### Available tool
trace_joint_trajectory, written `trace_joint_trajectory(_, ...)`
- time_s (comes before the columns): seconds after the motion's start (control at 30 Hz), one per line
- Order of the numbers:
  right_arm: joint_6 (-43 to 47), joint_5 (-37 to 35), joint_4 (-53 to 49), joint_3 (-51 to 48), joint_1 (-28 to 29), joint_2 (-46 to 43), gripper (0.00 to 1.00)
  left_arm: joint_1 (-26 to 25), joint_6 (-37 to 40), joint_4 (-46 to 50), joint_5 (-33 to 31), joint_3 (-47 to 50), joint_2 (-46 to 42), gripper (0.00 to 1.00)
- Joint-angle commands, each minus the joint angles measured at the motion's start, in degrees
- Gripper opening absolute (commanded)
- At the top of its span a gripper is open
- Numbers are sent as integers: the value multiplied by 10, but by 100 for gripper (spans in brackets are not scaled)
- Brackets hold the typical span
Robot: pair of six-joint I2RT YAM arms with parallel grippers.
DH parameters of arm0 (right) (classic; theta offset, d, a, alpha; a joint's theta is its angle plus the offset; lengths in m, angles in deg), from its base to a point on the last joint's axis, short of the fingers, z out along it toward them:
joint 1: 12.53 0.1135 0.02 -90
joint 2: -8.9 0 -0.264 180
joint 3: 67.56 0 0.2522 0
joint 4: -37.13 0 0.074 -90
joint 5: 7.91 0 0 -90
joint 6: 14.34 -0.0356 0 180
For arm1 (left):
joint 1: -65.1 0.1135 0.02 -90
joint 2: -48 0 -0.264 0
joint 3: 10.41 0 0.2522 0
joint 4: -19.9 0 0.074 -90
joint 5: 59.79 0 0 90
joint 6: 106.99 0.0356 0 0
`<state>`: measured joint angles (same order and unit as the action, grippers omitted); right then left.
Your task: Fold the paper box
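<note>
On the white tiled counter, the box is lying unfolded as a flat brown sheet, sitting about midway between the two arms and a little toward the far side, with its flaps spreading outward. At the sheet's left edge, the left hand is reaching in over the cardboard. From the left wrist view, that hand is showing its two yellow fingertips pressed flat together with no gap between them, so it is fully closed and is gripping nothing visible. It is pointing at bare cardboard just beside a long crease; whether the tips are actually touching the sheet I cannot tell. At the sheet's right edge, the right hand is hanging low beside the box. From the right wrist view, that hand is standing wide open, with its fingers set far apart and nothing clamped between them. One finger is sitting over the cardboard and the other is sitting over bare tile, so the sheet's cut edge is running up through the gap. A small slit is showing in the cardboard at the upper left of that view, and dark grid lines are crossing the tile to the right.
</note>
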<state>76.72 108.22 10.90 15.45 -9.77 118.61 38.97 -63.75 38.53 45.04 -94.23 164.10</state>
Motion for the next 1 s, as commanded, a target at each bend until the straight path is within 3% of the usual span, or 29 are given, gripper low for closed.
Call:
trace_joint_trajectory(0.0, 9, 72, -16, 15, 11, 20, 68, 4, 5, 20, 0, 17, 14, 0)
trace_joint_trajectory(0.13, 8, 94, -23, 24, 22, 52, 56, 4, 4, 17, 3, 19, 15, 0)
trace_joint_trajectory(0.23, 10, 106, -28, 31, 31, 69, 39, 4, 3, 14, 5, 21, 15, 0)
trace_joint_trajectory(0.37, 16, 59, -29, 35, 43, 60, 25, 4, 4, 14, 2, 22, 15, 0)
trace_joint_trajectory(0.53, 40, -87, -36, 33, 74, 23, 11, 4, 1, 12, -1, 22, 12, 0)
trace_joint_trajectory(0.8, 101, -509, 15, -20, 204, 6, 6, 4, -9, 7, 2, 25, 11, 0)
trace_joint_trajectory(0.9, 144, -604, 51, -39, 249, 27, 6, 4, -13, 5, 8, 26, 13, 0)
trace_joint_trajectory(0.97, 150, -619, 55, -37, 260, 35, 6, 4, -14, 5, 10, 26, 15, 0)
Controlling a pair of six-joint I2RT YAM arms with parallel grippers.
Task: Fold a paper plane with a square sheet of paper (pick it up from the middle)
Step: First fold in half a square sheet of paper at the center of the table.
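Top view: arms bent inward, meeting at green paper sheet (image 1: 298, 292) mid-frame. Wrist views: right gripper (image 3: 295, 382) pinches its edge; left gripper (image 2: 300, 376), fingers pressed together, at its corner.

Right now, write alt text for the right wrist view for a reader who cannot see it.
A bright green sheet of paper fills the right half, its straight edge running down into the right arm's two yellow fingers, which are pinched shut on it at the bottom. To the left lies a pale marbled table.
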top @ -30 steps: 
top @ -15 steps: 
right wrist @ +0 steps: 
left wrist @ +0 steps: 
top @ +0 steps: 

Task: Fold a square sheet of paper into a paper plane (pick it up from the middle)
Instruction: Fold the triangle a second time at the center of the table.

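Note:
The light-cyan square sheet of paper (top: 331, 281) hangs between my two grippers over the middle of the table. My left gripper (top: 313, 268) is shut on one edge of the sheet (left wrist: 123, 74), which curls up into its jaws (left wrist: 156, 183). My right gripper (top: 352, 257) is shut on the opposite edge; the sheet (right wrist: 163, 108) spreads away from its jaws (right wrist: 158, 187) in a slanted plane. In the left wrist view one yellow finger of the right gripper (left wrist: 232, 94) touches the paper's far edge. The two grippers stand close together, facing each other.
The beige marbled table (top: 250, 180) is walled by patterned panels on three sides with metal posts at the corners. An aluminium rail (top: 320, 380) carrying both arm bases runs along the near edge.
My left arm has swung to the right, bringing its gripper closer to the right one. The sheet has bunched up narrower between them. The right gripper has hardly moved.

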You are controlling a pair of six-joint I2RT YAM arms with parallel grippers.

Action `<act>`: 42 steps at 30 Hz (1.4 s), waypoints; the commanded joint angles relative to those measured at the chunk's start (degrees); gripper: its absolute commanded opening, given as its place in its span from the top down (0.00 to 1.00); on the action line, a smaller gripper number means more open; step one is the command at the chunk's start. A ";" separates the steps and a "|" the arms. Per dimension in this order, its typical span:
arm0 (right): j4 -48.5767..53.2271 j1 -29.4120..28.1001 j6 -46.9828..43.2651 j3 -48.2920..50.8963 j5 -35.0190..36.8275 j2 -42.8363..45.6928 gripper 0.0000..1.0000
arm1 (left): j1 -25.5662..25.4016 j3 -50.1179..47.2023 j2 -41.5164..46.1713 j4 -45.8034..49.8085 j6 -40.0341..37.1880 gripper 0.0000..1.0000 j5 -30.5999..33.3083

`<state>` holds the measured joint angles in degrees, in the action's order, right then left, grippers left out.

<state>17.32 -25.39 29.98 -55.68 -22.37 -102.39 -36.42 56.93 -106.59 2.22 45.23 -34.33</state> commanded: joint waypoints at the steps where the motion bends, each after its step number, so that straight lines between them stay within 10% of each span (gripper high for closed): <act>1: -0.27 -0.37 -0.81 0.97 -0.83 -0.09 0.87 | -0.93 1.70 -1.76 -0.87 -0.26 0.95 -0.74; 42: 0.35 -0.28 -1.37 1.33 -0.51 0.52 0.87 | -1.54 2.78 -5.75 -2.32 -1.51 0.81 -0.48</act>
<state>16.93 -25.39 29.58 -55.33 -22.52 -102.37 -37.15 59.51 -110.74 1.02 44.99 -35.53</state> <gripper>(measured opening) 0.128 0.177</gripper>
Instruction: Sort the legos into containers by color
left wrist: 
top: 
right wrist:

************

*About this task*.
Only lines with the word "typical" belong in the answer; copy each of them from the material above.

*Exercise result*.
- Brackets hold the typical span
Action `<act>`: 42 steps at 30 Hz (1.4 s), waypoints; the commanded joint angles relative to those measured at the chunk's start (degrees); gripper: its absolute commanded opening, given as its place in its span from the top down (0.00 to 1.00); on the action line, a smaller gripper number means more open; step one is the command at the chunk's start. A ";" separates the steps and a "|" the arms. Per dimension in this order, its typical span:

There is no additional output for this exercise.